# [Directions for this task]
Below are some records; quote exactly the lines from the one that contains "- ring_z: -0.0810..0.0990" through the one that contains "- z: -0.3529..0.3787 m", inclusive, and no others.

(Entries taken from a collection)

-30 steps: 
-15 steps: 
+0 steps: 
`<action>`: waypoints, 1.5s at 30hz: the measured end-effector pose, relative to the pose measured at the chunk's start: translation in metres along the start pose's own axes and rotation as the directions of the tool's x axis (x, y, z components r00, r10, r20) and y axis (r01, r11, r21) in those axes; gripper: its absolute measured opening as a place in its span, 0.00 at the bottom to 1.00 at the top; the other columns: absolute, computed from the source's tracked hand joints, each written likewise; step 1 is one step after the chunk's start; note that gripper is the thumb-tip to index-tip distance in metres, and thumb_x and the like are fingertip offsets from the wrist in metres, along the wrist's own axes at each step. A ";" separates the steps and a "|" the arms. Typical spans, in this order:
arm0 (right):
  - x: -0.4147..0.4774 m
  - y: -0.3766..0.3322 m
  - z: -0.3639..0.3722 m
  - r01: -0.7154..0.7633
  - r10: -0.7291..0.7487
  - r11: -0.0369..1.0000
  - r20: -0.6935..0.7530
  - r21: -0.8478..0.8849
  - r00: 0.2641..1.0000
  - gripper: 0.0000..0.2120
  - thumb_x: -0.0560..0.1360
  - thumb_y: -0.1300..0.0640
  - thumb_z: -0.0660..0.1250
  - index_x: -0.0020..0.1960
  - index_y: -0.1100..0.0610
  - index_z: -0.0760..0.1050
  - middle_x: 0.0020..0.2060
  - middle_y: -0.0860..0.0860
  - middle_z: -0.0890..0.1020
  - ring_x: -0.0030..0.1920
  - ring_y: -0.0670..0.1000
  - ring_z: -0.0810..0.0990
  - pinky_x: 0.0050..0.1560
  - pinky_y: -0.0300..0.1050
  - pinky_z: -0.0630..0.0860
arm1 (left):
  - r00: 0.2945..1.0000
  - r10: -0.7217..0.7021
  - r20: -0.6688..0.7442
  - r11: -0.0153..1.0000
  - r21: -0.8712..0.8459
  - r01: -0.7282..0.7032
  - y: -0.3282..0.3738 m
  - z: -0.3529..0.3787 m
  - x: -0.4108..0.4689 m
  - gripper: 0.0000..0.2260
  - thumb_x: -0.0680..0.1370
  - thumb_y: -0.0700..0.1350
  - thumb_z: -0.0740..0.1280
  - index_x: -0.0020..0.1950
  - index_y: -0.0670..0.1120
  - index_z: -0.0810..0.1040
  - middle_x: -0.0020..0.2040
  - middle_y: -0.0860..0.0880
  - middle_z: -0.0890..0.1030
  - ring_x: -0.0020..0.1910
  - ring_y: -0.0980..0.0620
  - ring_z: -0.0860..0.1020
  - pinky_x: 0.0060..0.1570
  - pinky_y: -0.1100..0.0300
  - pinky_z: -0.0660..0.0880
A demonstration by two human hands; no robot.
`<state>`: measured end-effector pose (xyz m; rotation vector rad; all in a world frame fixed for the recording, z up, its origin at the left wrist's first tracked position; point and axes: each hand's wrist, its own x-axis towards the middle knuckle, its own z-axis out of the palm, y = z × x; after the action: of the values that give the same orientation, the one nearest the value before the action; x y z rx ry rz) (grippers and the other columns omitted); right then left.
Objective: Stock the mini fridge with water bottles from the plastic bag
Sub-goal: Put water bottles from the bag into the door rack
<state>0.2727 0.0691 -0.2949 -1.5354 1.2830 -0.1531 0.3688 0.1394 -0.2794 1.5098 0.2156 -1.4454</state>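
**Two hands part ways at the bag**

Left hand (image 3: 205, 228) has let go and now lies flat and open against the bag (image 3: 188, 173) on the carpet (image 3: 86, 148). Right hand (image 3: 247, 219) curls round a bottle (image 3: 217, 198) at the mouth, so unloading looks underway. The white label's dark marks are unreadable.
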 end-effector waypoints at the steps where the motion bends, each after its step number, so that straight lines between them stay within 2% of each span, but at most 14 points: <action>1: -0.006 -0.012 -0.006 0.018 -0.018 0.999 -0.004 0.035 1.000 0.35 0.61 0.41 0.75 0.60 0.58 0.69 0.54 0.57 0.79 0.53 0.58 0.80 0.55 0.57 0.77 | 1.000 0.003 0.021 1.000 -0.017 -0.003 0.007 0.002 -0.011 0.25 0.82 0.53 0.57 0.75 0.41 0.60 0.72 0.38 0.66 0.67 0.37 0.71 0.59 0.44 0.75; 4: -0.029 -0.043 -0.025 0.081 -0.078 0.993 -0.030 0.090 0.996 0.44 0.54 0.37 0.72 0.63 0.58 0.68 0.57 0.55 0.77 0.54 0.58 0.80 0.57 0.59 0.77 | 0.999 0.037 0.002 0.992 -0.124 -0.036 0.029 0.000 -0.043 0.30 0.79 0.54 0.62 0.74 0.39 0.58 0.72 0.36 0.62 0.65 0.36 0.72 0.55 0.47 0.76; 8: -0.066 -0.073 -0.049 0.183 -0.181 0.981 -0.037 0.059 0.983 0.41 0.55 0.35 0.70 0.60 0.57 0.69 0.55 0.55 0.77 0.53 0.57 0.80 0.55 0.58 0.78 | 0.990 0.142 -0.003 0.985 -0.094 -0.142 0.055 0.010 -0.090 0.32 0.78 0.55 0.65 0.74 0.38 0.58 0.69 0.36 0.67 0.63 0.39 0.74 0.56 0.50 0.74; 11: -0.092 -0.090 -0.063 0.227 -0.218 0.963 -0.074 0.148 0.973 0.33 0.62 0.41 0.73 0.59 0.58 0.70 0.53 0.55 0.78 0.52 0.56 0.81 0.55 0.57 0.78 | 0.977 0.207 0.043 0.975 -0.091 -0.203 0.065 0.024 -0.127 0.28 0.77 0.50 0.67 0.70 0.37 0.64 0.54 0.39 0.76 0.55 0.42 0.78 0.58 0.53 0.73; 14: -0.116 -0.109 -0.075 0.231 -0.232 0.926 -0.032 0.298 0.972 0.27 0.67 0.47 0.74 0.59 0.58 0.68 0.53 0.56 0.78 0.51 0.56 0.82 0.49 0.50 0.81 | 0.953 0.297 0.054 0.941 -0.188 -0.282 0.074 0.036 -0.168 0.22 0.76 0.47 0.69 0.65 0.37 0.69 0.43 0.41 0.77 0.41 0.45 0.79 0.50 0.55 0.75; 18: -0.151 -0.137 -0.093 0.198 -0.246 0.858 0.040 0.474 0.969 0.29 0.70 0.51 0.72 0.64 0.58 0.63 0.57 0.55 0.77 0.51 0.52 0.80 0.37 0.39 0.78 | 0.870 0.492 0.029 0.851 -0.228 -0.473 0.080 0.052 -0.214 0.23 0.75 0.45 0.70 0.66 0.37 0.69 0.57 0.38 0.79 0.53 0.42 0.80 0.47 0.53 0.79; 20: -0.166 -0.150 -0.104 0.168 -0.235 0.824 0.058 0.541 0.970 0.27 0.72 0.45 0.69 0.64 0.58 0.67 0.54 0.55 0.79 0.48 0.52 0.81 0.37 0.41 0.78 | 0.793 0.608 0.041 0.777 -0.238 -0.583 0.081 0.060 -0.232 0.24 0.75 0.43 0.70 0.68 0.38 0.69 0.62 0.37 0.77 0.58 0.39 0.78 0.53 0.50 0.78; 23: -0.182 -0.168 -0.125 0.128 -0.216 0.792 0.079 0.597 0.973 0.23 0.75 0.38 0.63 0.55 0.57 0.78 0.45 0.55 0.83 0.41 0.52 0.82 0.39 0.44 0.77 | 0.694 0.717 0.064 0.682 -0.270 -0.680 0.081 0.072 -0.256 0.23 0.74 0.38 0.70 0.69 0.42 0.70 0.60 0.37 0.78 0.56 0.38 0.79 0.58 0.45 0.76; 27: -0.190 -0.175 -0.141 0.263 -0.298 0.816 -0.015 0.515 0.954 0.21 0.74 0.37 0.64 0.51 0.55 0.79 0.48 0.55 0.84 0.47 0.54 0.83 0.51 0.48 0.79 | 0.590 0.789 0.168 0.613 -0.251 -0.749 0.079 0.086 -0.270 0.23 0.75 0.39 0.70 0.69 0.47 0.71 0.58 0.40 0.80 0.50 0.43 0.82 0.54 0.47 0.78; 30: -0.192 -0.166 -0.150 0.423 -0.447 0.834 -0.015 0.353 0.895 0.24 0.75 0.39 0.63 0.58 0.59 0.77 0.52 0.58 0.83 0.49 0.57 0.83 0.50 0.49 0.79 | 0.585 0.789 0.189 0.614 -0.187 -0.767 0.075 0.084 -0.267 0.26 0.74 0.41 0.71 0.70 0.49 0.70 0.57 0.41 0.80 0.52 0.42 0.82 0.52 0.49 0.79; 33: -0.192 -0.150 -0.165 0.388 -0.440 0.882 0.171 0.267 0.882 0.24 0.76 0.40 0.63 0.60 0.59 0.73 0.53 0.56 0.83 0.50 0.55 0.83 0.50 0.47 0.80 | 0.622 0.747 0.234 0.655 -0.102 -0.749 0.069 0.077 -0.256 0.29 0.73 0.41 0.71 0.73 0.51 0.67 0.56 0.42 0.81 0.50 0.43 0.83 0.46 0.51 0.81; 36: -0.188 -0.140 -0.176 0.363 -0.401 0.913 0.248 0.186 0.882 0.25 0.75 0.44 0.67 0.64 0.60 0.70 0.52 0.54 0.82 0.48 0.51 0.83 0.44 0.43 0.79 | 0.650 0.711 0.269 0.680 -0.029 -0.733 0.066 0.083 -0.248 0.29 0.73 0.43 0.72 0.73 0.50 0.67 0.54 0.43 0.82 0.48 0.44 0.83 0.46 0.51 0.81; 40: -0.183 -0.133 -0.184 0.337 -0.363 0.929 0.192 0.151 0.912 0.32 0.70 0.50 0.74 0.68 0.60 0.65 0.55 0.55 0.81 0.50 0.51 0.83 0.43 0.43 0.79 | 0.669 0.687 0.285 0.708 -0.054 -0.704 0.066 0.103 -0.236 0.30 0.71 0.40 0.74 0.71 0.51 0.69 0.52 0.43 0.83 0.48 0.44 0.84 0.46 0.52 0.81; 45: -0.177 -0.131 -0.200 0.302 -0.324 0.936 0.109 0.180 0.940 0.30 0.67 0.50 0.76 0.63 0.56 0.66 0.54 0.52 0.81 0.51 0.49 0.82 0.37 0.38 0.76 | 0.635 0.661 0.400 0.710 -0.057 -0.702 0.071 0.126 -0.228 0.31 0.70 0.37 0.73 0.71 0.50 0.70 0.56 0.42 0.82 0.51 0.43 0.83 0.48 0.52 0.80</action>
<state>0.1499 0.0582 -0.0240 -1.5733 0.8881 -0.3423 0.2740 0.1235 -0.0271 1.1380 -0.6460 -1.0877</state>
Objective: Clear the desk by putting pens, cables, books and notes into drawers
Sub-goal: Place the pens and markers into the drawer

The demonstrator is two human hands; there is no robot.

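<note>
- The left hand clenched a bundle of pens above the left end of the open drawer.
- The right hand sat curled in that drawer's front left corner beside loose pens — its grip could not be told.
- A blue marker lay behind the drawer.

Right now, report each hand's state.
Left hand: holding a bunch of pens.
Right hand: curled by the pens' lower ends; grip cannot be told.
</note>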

# [Finished exercise]
  - ring_z: -0.0810..0.0990
  - pinky_x: 0.0050..0.1560
  - pinky_y: -0.0300..0.1050
  - pinky_z: -0.0630..0.0860
arm1 (left):
  - r00: 0.2945..1.0000
  - r10: -0.7217..0.7021
  - r20: -0.6688..0.7442
  - r11: -0.0153..1.0000
  - r21: -0.8712..0.8459
  - r01: -0.7282..0.7032
  - y: -0.3282..0.3738 m
  - z: -0.3529..0.3787 m

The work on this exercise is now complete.